What to work on:
Copy all lines below that use the word "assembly".

++++++

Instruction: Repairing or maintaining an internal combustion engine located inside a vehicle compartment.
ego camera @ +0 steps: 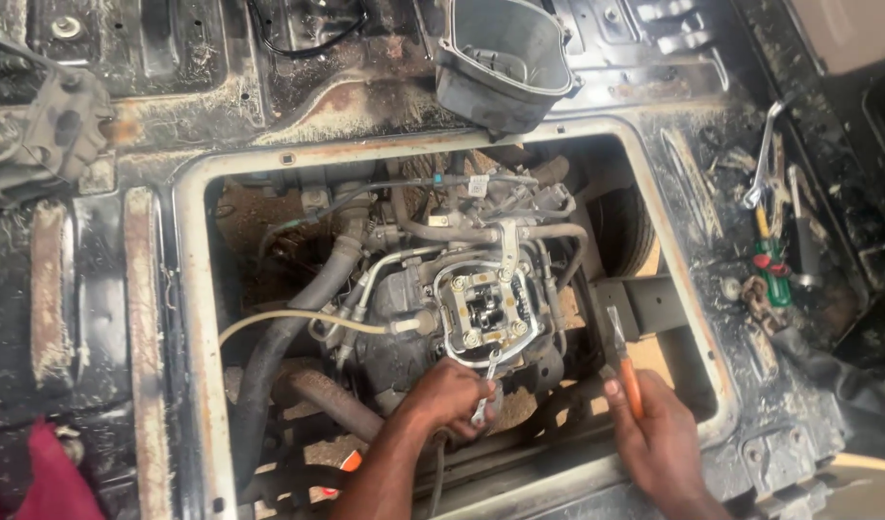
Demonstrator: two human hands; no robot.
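Vehicle repair workshop, exposed engine (481, 308) under rusty floor hatch (197, 289), scattered tools (774, 231)

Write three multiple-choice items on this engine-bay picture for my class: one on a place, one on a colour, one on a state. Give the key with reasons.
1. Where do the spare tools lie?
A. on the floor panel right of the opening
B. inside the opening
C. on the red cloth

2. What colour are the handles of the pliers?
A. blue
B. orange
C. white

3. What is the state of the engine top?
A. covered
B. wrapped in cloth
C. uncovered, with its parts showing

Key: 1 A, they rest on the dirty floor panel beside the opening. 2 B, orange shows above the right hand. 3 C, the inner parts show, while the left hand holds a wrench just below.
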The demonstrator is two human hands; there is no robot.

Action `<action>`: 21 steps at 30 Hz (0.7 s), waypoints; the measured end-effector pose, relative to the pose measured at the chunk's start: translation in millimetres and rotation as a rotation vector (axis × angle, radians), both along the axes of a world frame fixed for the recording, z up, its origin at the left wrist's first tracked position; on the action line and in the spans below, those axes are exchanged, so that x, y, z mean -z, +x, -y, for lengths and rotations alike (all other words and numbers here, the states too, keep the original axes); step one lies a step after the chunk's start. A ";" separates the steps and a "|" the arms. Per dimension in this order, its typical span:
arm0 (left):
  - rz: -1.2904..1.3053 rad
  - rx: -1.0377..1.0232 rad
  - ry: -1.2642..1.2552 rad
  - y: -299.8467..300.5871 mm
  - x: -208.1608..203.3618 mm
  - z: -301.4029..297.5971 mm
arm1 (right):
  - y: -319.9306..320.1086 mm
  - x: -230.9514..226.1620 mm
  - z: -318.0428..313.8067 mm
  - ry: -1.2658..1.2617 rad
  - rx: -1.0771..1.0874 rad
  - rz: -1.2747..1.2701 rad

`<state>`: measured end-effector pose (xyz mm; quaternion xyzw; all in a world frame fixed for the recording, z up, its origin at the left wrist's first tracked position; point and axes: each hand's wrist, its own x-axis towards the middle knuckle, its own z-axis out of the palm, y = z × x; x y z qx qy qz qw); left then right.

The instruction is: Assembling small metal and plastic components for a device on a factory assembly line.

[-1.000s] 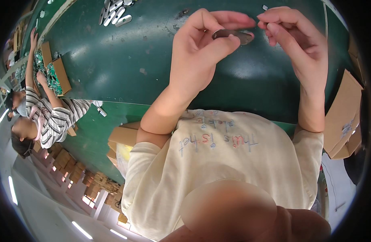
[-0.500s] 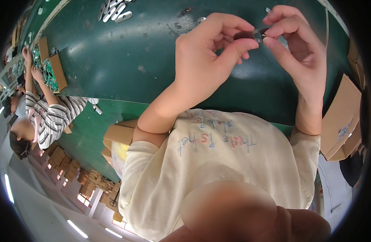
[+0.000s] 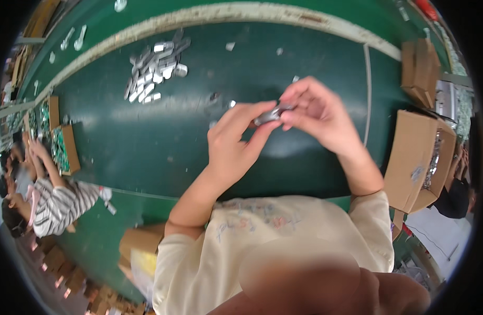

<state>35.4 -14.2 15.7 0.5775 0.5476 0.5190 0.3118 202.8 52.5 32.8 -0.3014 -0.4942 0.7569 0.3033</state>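
Observation:
Over the green tabletop [image 3: 168, 142], a small oblong silver-and-dark metal piece [image 3: 268, 116] is held between my two hands. My left hand [image 3: 232, 140] is closed, with thumb and forefinger pinching its left part. At the other end, the fingertips of my right hand [image 3: 322, 119] close on the piece; its remaining fingers are curled. Part of the piece is hidden by fingertips, and I cannot make out its exact kind. Beyond my left hand lies a heap of silver oblong metal pieces [image 3: 158, 69]. A few small bits are scattered between the heap and my hands.
On the right stands an open cardboard box [image 3: 406, 163] holding shiny pieces, with another carton [image 3: 420, 73] behind it. To the left, a co-worker in a striped shirt [image 3: 60, 205] reaches toward boxes of green parts [image 3: 68, 149]. A pale ledge [image 3: 241, 10] bounds the far side.
The view has tilted, so the whole metal heap and far ledge now show. My hands appear lower and further left. Both still hold the small piece, its silver side now more visible.

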 end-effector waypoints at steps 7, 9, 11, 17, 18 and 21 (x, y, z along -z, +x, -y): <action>0.196 -0.013 -0.155 -11.4 -1.3 4.1 | 1.5 7.8 -59.6 0.815 0.226 0.582; 0.207 -0.015 -0.173 -14.6 0.9 4.9 | 13.3 31.1 -127.0 1.179 0.412 0.819; 0.231 -0.025 -0.141 -15.8 11.4 3.0 | 26.8 45.7 -201.2 1.172 0.631 0.998; 0.176 0.018 -0.099 -8.9 12.6 2.8 | 86.4 66.6 -362.5 0.563 0.759 1.572; 0.174 0.023 -0.080 -7.7 11.4 2.4 | 87.3 70.1 -374.2 0.546 0.737 1.601; 0.181 0.025 -0.084 -9.8 15.4 6.1 | 71.0 80.2 -387.5 0.593 0.551 1.586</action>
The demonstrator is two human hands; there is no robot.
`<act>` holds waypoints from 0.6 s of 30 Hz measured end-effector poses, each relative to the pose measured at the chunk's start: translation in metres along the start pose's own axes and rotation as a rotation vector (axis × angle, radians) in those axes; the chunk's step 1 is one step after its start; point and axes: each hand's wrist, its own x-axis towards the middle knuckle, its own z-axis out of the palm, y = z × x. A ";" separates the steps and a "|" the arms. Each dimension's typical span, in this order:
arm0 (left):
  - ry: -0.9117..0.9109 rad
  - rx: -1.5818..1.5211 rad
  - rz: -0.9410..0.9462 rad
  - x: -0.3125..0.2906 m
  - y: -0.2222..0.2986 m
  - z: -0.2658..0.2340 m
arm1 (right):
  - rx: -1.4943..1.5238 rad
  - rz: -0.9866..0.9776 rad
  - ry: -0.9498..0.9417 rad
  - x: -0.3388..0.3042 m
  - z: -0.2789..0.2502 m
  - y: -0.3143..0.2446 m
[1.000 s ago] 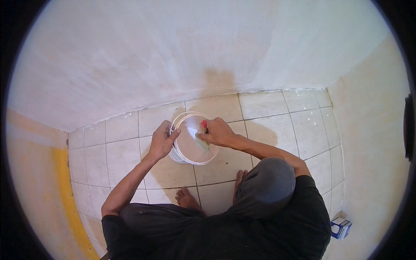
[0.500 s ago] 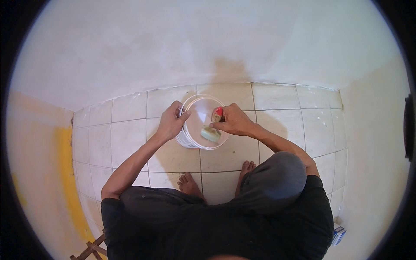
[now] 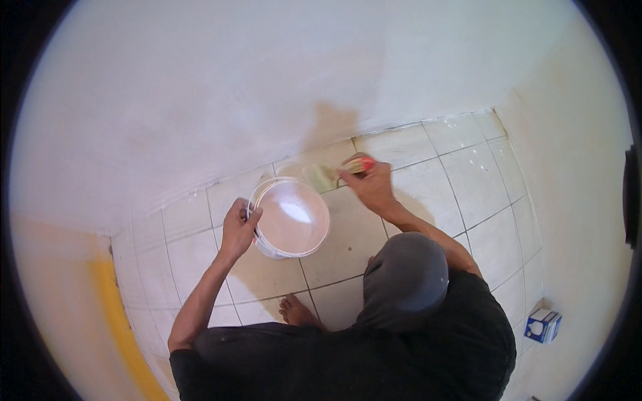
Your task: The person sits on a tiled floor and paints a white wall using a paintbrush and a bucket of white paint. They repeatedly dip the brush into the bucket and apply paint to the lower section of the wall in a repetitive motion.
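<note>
Right now I am closing my right hand (image 3: 370,187) around the red handle of a paintbrush (image 3: 334,172), its pale, paint-loaded bristles pointing left from my fingertips and hanging just beyond the bucket's far rim, close to where the tiled floor (image 3: 414,174) is meeting the wall (image 3: 221,93). My left hand (image 3: 237,227) is gripping the near left edge of the white paint bucket (image 3: 291,219), fingers hooked over the rim, and the bucket is sitting tilted under them with pale pinkish paint showing inside. Outward from the fingers, my bare foot (image 3: 299,311) is resting on the tiles just below the bucket, and a small blue and white box (image 3: 543,325) is lying well off to the right by the side wall. My worry: the loaded bristles are hanging over bare tile, so paint could be dripping there, and the tilted bucket could slop over if my left grip is slackening.
</note>
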 end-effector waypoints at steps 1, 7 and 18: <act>-0.010 -0.028 -0.007 0.000 0.006 0.000 | 0.214 0.117 0.127 0.000 -0.015 0.005; -0.001 0.027 -0.020 0.000 0.014 -0.001 | 0.108 0.071 0.326 0.009 -0.096 0.092; -0.003 -0.042 -0.094 0.000 -0.004 -0.005 | -0.659 -0.526 -0.137 0.109 -0.125 0.178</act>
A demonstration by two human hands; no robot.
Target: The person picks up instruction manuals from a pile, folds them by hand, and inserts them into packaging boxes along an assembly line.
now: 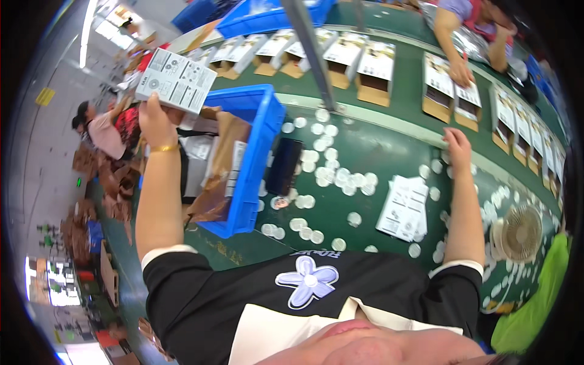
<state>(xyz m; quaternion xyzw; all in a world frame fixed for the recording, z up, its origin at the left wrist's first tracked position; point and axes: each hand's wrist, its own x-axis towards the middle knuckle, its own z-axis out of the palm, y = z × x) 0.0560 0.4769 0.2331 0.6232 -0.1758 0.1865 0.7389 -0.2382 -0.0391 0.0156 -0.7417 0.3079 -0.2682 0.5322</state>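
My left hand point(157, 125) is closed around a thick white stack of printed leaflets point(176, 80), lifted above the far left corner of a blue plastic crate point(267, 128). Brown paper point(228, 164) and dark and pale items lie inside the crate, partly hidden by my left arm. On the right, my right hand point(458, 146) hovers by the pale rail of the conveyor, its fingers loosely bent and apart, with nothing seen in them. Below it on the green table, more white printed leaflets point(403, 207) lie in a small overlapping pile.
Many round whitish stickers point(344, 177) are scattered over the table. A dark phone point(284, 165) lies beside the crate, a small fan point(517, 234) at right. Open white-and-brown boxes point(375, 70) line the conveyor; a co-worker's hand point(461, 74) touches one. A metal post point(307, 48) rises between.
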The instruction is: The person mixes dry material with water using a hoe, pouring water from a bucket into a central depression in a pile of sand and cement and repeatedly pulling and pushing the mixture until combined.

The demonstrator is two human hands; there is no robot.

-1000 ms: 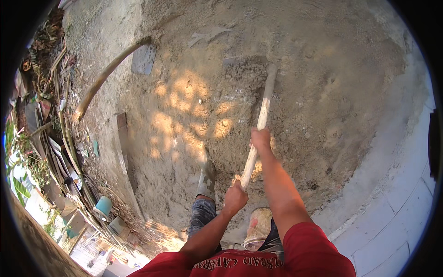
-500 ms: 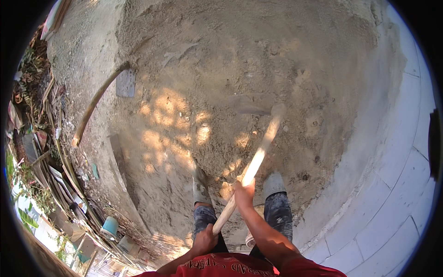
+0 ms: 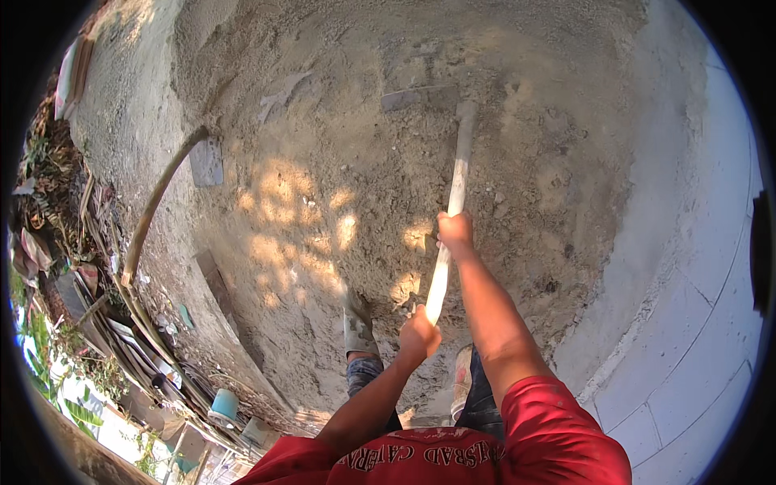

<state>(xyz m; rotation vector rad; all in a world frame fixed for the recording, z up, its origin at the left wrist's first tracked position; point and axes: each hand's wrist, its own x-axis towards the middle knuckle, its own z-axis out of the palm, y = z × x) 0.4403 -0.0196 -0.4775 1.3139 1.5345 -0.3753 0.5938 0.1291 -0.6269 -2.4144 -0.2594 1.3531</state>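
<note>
Both my hands are wrapped round the pale wooden handle of a hoe (image 3: 457,184). My left hand (image 3: 419,333) grips its near end, in front of my body. Farther up the shaft, my right hand (image 3: 456,234) is closed round it with the arm stretched out. The hoe's wide flat blade (image 3: 419,99) lies to the left of the handle's far end, against the grey-brown sandy mix (image 3: 364,153), which partly hides it. My boots stand in the same mix below the handle.
A second hoe, with a curved wooden handle (image 3: 153,206) and a grey metal blade (image 3: 207,163), lies at the left. A board (image 3: 218,287) edges the mix there. Beyond are scrap wood (image 3: 121,343) and a light blue bucket (image 3: 224,404). A pale block wall (image 3: 687,315) curves along the right.
The hoe and both my hands have moved farther away from my body. The blade has shifted far and slightly left, and the handle stands more upright in the picture.
</note>
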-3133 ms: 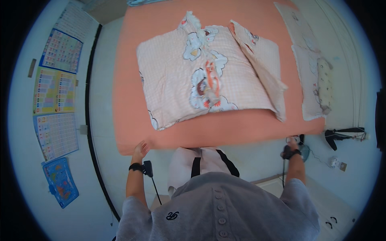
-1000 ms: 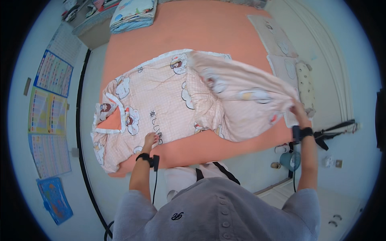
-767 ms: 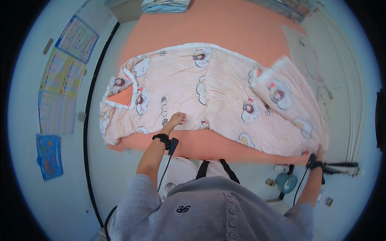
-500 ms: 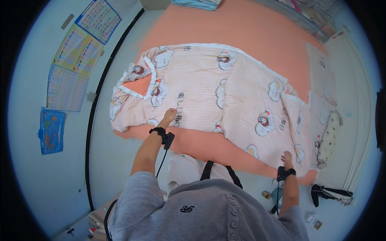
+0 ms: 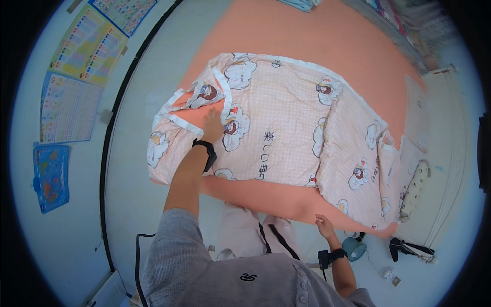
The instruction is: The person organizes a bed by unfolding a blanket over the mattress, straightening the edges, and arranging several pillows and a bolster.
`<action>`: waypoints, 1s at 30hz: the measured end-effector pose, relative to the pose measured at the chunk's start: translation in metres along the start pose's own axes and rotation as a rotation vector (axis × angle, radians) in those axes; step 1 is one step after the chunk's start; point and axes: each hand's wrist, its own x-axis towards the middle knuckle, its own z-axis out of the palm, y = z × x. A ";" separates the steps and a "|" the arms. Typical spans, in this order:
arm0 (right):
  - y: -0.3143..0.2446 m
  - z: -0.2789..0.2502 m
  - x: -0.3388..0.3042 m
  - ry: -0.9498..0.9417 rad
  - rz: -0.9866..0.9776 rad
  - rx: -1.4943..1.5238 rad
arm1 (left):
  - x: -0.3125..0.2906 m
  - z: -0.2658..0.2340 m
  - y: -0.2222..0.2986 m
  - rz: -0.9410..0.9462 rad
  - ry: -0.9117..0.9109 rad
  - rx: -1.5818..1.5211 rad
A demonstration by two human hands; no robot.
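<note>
A pink checked quilt [image 5: 291, 123] with white trim and cloud-and-figure prints lies across an orange bed sheet [image 5: 317, 36]. Its left end is rumpled, and one edge is turned over so that orange shows between the folds. There, my left hand [image 5: 211, 126] rests with fingers stretched out beside the white trim; it appears to touch the orange area and grips nothing. My right hand [image 5: 325, 226] hovers by the bed's near edge, apart from the quilt, with its fingers loosely bent and nothing in them. Both wrists wear black bands.
At the right end of the bed is a pale patterned pillow [image 5: 415, 190]. Folded blue cloth [image 5: 297, 4] lies at the far edge. A teal round object [image 5: 354, 248] and a dark folded item [image 5: 409, 250] are on the floor at right. Charts [image 5: 71, 107] hang on the left wall.
My left hand has moved farther over the quilt to its folded left end and spread out. The right hand has come off the quilt's right part, leftward and nearer me. My view has shifted.
</note>
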 end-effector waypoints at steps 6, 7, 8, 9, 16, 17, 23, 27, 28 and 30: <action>-0.023 0.011 -0.023 0.001 0.159 0.021 | 0.034 0.005 -0.024 -0.026 -0.043 0.377; -0.028 0.013 -0.024 -0.014 0.168 0.049 | 0.039 0.002 -0.025 -0.023 -0.035 0.365; -0.033 0.013 -0.021 -0.008 0.160 0.047 | 0.043 -0.002 -0.026 -0.033 -0.073 0.354; -0.044 0.013 -0.021 0.003 0.160 0.047 | 0.045 -0.006 -0.027 -0.039 -0.113 0.346; -0.092 0.021 0.002 0.012 -0.004 0.028 | 0.017 -0.049 -0.036 -0.075 0.111 -0.332; -0.093 0.022 0.007 0.001 -0.032 -0.001 | 0.008 -0.066 -0.034 -0.182 0.025 -0.535; -0.079 0.042 0.081 -0.133 -0.106 0.371 | -0.111 -0.193 -0.074 -0.266 0.240 -0.678; -0.103 0.029 0.117 -0.184 0.123 0.927 | -0.215 -0.287 -0.047 -0.209 0.444 -0.581; -0.121 0.016 0.122 -0.228 0.161 0.946 | -0.253 -0.310 -0.046 -0.307 0.441 -0.514; -0.140 0.014 0.148 -0.263 0.249 1.320 | -0.318 -0.320 -0.061 -0.403 0.440 -0.421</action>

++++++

Worked solution:
The instruction is: Assembling small metal and plastic components for a device on a factory assembly line.
Target: The person picks up instruction manuals from a pile, folds them by hand, and inserts them into packaging boxes along an assembly line.

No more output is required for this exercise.